- [WORK TO COMPLETE]
Which lines in the records below include the word "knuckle"? Report each of them in full.

***

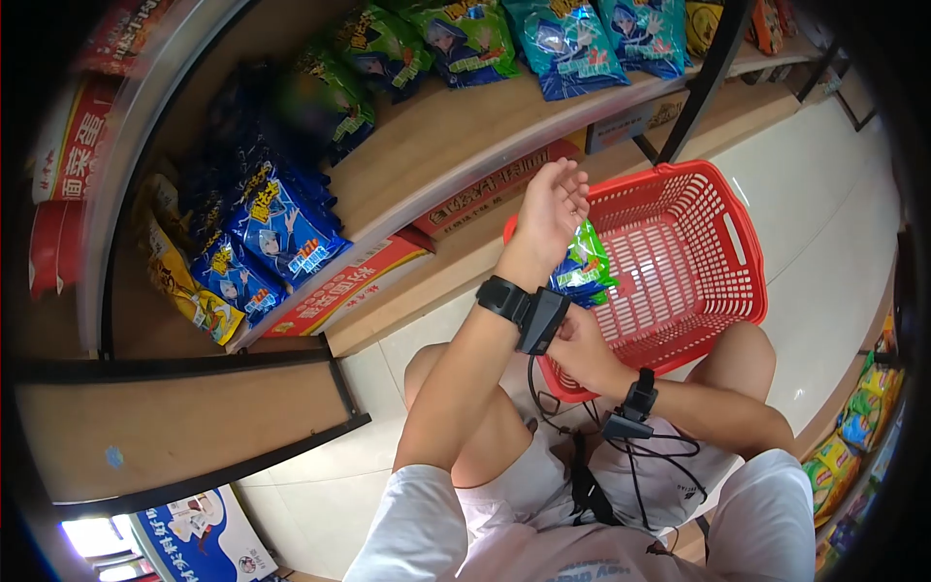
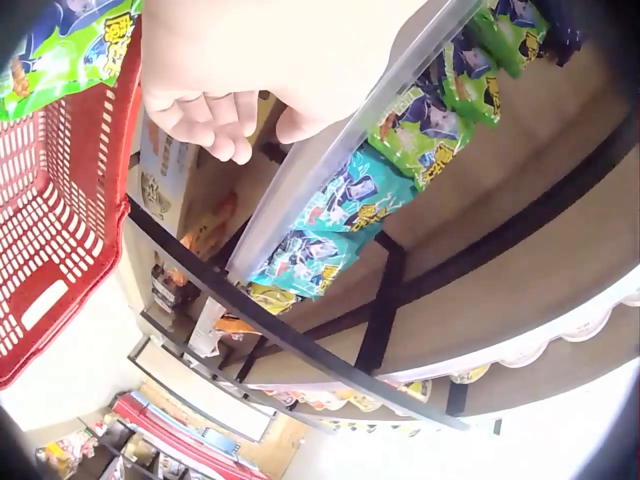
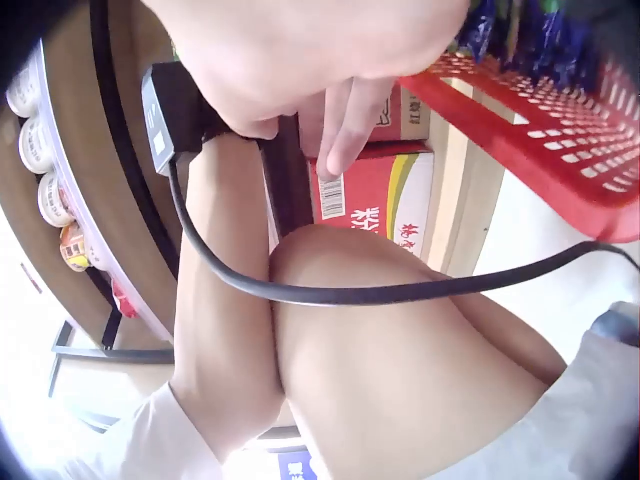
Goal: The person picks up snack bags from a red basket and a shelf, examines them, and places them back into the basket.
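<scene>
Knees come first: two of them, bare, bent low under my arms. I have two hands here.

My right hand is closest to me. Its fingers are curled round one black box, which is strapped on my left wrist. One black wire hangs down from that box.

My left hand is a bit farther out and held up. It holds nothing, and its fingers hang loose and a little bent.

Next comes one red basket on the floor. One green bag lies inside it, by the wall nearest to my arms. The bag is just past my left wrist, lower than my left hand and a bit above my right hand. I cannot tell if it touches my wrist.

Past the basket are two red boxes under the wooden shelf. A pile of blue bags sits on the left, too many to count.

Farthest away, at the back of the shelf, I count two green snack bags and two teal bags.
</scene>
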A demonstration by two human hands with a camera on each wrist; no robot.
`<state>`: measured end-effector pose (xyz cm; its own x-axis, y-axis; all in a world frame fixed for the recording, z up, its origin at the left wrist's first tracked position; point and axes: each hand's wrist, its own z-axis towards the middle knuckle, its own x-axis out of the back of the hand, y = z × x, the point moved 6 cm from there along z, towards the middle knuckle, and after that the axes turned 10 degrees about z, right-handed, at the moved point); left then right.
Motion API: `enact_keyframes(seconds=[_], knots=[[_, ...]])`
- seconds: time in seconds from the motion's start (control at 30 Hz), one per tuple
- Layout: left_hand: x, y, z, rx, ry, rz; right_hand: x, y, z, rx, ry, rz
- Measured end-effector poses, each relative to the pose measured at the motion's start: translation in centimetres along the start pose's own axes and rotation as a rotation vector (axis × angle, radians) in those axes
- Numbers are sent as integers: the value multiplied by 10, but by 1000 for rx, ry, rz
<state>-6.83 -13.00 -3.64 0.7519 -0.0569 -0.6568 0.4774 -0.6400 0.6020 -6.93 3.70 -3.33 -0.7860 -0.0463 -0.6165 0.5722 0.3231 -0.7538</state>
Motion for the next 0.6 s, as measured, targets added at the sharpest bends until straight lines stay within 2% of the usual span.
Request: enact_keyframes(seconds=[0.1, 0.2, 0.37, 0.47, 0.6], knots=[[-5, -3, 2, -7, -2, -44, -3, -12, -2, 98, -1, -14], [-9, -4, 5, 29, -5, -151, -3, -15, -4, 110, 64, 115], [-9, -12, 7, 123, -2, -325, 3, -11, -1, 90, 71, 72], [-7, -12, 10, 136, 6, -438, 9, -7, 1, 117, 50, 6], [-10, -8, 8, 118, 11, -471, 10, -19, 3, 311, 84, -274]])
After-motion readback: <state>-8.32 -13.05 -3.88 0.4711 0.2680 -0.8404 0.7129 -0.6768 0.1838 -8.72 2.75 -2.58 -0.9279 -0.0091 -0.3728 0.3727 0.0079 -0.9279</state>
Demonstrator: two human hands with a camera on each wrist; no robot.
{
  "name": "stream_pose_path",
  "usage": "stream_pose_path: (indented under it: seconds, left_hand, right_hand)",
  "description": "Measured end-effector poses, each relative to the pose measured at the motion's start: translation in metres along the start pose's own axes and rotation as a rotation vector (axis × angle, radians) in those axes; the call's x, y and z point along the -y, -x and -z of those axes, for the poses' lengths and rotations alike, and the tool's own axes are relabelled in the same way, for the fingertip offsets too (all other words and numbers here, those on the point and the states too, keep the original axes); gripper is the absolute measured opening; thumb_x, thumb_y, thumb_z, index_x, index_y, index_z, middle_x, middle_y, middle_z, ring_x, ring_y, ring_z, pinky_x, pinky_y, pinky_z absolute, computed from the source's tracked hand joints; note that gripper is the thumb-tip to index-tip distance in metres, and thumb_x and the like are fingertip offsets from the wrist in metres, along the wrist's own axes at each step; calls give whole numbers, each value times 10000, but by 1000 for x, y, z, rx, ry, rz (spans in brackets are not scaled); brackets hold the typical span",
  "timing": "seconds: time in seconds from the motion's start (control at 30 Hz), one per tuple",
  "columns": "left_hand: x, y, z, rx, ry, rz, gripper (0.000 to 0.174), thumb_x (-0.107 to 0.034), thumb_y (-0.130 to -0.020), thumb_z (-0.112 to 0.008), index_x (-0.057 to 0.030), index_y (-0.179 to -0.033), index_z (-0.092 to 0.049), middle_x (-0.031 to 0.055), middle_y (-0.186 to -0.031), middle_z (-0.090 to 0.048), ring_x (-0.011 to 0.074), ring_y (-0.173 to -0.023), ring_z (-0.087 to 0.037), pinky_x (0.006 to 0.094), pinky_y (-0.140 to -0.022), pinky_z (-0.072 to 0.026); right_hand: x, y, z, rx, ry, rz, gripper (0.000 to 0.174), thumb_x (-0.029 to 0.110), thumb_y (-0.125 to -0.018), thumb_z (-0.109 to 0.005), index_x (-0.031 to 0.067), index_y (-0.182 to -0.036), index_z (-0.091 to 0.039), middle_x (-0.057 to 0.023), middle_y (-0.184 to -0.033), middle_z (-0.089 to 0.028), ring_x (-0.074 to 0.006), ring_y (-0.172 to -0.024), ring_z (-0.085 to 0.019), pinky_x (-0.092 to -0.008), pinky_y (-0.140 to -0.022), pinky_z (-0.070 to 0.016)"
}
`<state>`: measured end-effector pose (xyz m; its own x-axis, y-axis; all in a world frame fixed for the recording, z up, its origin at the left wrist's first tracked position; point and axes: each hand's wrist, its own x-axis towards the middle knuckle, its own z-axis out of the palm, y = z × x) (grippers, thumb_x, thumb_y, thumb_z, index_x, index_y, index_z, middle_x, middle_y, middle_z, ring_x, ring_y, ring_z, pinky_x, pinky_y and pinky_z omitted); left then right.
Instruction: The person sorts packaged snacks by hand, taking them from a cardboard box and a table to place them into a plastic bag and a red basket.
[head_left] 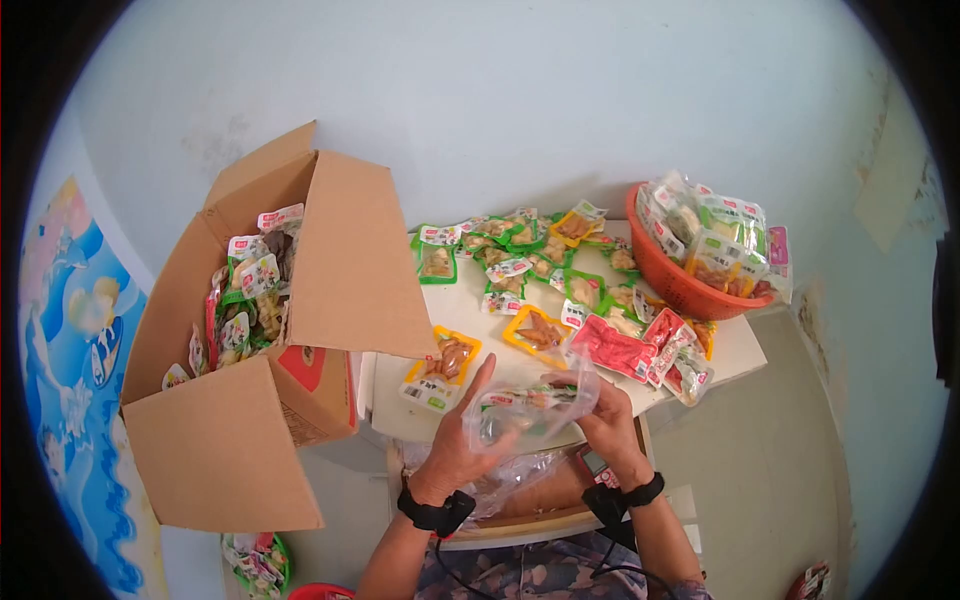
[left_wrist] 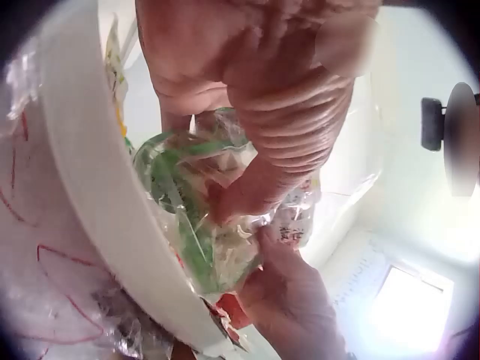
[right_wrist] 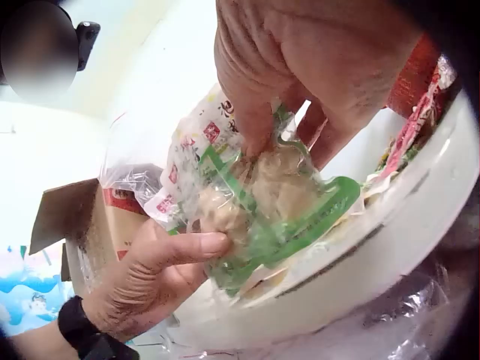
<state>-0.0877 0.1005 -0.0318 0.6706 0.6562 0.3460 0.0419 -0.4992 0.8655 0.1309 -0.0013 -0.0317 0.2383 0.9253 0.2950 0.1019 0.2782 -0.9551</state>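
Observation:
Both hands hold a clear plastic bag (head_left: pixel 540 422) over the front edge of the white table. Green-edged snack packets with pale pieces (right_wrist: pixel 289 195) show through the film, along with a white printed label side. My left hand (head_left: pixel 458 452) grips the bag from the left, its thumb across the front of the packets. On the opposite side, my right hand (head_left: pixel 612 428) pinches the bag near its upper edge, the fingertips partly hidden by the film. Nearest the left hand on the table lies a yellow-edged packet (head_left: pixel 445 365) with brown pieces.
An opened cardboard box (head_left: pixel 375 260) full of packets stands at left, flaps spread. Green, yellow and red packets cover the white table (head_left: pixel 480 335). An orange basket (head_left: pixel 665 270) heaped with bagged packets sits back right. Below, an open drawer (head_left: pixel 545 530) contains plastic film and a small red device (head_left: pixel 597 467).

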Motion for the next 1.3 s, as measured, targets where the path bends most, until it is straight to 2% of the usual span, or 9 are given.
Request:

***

- [RESPONSE AREA]
`<state>`: measured end-effector pose (xyz cm; its own x-axis, y-axis; all in a world frame fixed for the recording, z up, its origin at the left wrist's first tracked position; point and axes: each hand's wrist, its own z-axis towards the middle knuckle, its own x-axis out of the back of the hand, y = z × x, the point moved 6 cm from there along z, towards the middle knuckle, and after that the axes turned 10 degrees about z, right-handed, at the moved point); left then right.
`<state>`: measured end-effector pose (xyz m; its own x-axis, y-axis; all in a world frame fixed for the recording, z up, its origin at the left wrist's first tracked position; point and axes: each hand's wrist, its own x-axis towards the middle knuckle, its own z-axis out of the palm, y = z × x) (grippers, thumb_x, thumb_y, thumb_z, index_x, index_y, index_z, middle_x, middle_y, middle_z, ring_x, ring_y, ring_z, pinky_x, pinky_y and pinky_z omitted); left then right.

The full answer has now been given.